# REQUIRED WORK
Send back exactly the lines from the opening line of the records below through the one with "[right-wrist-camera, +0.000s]".

Saved data entries
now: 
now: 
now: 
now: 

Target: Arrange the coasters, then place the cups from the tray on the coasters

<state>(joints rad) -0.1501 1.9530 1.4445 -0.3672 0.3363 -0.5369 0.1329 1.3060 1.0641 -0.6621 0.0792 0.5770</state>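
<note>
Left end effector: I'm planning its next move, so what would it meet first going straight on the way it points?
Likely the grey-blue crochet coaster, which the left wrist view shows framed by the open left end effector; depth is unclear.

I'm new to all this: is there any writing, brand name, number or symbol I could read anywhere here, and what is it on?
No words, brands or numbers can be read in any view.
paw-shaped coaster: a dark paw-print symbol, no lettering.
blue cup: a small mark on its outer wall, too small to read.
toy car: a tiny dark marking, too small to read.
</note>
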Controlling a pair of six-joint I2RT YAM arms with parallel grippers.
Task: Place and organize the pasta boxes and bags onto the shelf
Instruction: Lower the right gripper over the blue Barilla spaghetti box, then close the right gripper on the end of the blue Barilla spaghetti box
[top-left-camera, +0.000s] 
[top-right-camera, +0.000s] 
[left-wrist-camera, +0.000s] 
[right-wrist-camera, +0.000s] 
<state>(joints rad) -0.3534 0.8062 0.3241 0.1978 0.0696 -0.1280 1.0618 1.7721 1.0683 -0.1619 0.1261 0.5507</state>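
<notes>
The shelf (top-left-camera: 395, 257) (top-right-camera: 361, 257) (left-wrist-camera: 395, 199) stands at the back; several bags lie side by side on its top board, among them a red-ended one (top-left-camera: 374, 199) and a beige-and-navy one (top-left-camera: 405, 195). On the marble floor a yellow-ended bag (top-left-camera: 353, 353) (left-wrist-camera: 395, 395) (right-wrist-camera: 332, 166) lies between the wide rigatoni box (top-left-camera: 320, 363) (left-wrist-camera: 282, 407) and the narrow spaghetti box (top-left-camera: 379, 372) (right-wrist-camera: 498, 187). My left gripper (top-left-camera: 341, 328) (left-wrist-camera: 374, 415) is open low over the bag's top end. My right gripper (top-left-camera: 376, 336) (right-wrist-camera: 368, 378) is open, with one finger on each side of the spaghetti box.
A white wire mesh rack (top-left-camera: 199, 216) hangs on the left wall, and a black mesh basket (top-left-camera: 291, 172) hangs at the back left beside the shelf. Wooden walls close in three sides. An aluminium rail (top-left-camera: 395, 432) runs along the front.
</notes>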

# TASK SOLUTION
now: 
now: 
now: 
now: 

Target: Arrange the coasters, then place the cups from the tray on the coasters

<state>(joints rad) -0.1501 1.9530 1.4445 -0.3672 0.3363 -0.5369 0.1329 1.3060 1.0641 -0.6621 0.0792 0.5770</state>
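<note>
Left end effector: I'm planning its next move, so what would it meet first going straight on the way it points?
Likely the grey-blue crochet coaster, which the left wrist view shows framed by the open left end effector; depth is unclear.

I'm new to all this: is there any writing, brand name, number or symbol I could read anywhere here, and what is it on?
No words, brands or numbers can be read in any view.
paw-shaped coaster: a dark paw-print symbol, no lettering.
blue cup: a small mark on its outer wall, too small to read.
toy car: a tiny dark marking, too small to read.
</note>
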Controlling a pair of six-joint I2RT YAM arms with parallel grippers.
Task: Place and organize the pasta boxes and bags onto the shelf
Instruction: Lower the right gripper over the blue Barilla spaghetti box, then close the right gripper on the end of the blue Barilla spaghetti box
[top-left-camera, +0.000s] 
[top-right-camera, +0.000s] 
[left-wrist-camera, +0.000s] 
[right-wrist-camera, +0.000s] 

That completes the response.